When ‘Cancer Is The Patient’: Opportunities and Challenges in Family/Couples Therapy
Cancer is a physical illness with indisputable psychological repercussions on both the patient and their spouse or family. Multiple studies have shown that besides the cancer patient, their caregiver or their entire family also frequently suffer from severe psychological distress (Blanchard, 1997). Furthermore, partners and caregivers run the increased risk of psychiatric morbidity when their relationship with the patient is not mutually supportive and they lack their own support network (Pitceathly & Maguire, 2003).
Nonetheless, when families dealing with cancer are able to express their feelings directly with each other, to act openly and manage their issues collaboratively and effectively, they do present with lower levels of depression and anxiety (Edwards & Clarke, 2004, Whitman & Gustafson, 1989) and family-based interventions can improve such symptoms (Griffin et al, 2014).
Although such studies provide indirect support for the potential benefits of family or couple therapy for cancer-related issues, the relevant literature and empirical research does not say much about specific therapeutic factors or strategies that can be utilised in this context. The opportunities and challenges listed below are tentatively suggested; they emerge from the above discussion about systemic understanding and from my practice experience of counselling cancer patients, their carers and partners.
- A strong therapeutic alliance between the therapist and couple or family, where the former is perceived as an impartial, facilitating ‘bridge’, can enable clients to communicate more empathically with each other and form their own alliances towards common goals.

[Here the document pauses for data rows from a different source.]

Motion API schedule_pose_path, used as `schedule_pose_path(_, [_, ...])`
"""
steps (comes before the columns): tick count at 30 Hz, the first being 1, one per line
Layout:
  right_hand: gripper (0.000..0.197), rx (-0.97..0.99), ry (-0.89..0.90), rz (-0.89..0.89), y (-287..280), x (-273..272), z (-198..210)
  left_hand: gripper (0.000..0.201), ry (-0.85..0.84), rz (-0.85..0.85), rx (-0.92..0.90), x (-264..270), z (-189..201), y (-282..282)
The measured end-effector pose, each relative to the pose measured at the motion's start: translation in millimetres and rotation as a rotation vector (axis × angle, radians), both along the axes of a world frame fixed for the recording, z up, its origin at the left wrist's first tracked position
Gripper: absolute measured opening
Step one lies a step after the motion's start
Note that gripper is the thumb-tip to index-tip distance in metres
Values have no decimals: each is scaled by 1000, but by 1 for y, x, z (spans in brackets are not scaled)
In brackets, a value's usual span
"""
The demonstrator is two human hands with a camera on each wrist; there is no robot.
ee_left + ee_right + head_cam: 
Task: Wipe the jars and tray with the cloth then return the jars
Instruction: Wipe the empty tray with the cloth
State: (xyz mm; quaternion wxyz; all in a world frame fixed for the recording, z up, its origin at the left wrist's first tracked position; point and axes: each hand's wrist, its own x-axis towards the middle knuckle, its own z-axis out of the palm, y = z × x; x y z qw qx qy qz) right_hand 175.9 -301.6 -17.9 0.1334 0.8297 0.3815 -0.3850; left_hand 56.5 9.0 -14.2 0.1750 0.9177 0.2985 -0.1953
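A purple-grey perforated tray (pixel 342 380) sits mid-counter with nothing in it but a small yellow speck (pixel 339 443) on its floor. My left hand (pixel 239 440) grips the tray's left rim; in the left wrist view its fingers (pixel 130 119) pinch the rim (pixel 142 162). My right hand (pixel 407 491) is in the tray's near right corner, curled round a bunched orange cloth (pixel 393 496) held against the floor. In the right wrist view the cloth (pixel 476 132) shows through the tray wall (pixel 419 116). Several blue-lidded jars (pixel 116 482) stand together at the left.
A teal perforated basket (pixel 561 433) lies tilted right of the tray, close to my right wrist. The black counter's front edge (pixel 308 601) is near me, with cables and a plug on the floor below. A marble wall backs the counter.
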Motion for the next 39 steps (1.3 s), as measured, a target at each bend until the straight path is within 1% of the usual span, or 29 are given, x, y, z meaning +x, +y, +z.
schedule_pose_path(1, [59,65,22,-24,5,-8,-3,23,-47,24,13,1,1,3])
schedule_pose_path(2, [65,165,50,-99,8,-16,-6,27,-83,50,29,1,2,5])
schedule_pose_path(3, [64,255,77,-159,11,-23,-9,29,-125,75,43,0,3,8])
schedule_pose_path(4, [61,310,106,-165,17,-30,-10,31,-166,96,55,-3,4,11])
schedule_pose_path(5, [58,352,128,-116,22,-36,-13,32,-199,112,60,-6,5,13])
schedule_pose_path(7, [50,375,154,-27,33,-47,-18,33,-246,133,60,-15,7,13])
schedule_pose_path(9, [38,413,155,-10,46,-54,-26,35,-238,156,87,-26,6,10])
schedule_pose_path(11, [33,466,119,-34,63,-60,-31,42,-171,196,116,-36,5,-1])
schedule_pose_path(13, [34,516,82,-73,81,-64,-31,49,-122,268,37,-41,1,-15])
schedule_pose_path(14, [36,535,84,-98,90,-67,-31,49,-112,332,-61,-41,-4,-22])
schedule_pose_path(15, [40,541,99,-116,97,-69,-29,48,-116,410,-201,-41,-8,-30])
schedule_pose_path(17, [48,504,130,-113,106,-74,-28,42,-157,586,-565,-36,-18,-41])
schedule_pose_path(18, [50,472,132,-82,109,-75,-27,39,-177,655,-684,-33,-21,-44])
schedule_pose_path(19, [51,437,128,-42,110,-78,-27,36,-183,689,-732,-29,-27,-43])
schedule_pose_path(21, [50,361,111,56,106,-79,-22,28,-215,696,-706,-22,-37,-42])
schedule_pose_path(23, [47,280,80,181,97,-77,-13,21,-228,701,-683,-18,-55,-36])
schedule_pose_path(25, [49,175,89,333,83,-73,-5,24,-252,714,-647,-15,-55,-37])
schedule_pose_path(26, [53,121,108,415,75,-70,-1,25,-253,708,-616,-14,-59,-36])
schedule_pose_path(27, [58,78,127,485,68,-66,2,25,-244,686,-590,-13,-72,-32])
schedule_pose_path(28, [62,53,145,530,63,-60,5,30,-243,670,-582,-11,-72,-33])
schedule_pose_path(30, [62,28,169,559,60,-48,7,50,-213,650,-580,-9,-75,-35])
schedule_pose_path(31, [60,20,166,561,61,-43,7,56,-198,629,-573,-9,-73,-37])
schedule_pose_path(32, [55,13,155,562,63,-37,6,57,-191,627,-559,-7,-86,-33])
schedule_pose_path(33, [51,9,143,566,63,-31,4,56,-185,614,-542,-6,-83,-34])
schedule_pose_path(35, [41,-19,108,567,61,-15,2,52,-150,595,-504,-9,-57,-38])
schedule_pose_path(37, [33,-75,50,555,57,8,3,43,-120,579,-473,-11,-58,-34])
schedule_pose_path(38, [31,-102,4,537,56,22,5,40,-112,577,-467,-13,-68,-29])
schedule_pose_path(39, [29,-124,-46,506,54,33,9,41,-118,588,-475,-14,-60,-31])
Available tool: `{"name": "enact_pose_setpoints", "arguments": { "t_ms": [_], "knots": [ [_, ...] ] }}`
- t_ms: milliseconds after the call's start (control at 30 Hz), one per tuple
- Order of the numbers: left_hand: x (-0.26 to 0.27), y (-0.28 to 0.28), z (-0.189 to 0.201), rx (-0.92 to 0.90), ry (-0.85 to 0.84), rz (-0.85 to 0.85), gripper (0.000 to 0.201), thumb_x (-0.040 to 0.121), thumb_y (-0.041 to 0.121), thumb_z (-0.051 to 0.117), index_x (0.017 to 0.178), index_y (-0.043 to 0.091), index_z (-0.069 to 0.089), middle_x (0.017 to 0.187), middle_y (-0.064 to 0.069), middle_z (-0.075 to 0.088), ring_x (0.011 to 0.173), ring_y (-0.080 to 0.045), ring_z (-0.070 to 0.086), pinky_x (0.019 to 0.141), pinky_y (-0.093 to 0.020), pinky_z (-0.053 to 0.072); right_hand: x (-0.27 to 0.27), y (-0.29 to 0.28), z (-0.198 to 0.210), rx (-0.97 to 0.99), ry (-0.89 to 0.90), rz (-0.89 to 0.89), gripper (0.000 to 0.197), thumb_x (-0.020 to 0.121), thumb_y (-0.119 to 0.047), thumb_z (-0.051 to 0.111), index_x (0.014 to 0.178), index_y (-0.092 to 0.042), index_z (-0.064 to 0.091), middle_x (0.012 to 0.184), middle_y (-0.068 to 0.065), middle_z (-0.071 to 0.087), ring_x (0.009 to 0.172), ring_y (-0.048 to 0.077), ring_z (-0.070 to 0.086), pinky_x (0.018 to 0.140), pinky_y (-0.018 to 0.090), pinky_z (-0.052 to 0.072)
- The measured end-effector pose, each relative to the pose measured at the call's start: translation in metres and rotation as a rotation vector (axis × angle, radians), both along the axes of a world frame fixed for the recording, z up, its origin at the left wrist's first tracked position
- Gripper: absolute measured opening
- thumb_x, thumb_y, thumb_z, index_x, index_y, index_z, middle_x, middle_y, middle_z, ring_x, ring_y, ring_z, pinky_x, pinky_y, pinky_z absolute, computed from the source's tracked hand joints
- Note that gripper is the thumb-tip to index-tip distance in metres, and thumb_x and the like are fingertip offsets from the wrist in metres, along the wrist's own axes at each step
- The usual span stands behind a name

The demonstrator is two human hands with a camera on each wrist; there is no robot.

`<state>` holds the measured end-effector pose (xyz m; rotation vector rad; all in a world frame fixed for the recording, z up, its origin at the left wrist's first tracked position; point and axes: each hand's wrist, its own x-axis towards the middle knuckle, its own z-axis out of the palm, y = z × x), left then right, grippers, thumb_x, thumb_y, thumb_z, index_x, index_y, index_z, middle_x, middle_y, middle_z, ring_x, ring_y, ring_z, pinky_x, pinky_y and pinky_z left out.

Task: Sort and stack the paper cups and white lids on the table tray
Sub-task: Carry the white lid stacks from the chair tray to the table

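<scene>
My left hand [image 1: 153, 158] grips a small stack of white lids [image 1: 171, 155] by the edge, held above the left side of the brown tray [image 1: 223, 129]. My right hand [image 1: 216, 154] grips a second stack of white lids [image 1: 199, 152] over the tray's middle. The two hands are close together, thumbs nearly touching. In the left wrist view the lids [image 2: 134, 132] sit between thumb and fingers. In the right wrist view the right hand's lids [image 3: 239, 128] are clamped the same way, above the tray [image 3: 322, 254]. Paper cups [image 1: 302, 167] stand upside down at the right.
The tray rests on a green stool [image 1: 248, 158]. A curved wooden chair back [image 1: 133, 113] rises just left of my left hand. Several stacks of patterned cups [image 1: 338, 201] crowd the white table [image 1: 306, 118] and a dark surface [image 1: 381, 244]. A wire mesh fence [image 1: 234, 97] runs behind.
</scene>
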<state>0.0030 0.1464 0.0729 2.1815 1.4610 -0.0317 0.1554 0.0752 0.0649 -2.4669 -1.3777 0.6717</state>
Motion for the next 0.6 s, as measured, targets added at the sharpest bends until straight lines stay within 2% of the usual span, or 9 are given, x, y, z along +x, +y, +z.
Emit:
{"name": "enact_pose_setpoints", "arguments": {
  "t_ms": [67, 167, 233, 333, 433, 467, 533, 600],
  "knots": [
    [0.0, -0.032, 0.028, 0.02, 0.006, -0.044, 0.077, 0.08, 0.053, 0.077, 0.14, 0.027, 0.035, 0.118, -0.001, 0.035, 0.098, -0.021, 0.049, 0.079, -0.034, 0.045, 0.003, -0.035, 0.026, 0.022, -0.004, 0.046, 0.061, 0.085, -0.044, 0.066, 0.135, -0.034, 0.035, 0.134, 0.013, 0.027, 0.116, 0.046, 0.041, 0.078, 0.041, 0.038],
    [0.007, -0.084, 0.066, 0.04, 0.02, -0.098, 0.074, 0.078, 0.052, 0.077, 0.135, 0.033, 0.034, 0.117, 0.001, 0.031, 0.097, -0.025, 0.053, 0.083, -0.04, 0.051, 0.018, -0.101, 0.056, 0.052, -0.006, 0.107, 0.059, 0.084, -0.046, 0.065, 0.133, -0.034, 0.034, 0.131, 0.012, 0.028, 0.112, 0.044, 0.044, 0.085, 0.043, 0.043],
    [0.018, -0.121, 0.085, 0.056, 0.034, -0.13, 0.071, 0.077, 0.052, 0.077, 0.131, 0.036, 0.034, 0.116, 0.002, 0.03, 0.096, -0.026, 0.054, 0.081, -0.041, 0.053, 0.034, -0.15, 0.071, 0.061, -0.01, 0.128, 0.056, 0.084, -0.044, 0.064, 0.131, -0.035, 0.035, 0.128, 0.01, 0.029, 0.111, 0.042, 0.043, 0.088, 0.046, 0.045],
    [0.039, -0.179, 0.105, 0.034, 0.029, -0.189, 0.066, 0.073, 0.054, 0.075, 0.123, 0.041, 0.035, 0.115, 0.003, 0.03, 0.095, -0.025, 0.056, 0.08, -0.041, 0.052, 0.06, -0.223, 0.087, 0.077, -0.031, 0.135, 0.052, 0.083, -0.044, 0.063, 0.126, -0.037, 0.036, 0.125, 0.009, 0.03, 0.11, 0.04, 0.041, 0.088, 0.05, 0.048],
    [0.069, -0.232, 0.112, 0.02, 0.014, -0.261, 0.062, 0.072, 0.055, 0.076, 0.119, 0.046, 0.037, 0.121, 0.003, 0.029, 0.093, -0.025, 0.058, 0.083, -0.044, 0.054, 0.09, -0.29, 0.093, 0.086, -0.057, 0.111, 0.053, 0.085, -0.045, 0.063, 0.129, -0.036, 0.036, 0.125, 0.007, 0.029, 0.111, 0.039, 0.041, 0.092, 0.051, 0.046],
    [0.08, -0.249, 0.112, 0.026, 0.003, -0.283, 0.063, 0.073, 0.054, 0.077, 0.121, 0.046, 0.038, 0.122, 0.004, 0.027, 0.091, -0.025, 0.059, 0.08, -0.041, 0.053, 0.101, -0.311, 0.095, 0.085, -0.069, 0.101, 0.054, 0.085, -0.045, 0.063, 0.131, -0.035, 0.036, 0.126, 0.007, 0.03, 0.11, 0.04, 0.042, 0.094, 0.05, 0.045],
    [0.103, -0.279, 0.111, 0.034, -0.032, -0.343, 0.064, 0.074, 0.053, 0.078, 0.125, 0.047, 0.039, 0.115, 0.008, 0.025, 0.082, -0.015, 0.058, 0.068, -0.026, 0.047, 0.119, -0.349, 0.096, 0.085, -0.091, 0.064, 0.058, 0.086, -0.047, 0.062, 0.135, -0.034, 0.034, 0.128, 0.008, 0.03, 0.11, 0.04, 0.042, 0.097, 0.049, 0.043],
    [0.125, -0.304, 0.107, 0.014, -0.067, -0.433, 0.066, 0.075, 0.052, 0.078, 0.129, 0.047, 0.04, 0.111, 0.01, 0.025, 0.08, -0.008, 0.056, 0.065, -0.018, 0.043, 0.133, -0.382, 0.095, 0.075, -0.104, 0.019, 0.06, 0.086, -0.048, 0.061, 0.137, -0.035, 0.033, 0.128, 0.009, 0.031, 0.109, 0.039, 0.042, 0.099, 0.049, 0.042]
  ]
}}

When cancer comes into play, there is the potential opportunity for the couple/family to ally against the cancer threat and embrace their mutual affectionate feelings and the positive qualities that hold them together as a unit. These can often ‘get lost’ in the daily routine of family/couple life.
- The therapy space can be used to work through conflict resolution by identifying all aspects and perspectives of the conflict, improve problem-solving skills and work collaboratively towards the chosen resolution. However, when working with cancer, the illness can also trigger conflict between family members – for instance with respect to who is taking more or less responsibility, or who is carrying more or less of an emotional burden. Heitler (1993) offers an eloquent step-by-step guide for family conflict resolution.
- There can be an implicit family myth that the cancer predicament is the sole cause for distress or conflict and, unless it disappears, family life cannot improve. The opportunity here for the therapist is to help the family normalise the tension caused by a major threatening event, to challenge the notion that cancer has taken total control over domestic life and to explore ways that family life can nevertheless be enjoyed.
- The therapeutic space and alliance with the therapist may unfreeze hitherto unexpressed, difficult emotions – such as the patient’s feelings of neglect, or the carer’s sense their own needs are being overlooked. In such cases the therapist will need to model containment to the family unit (Carr, 2012).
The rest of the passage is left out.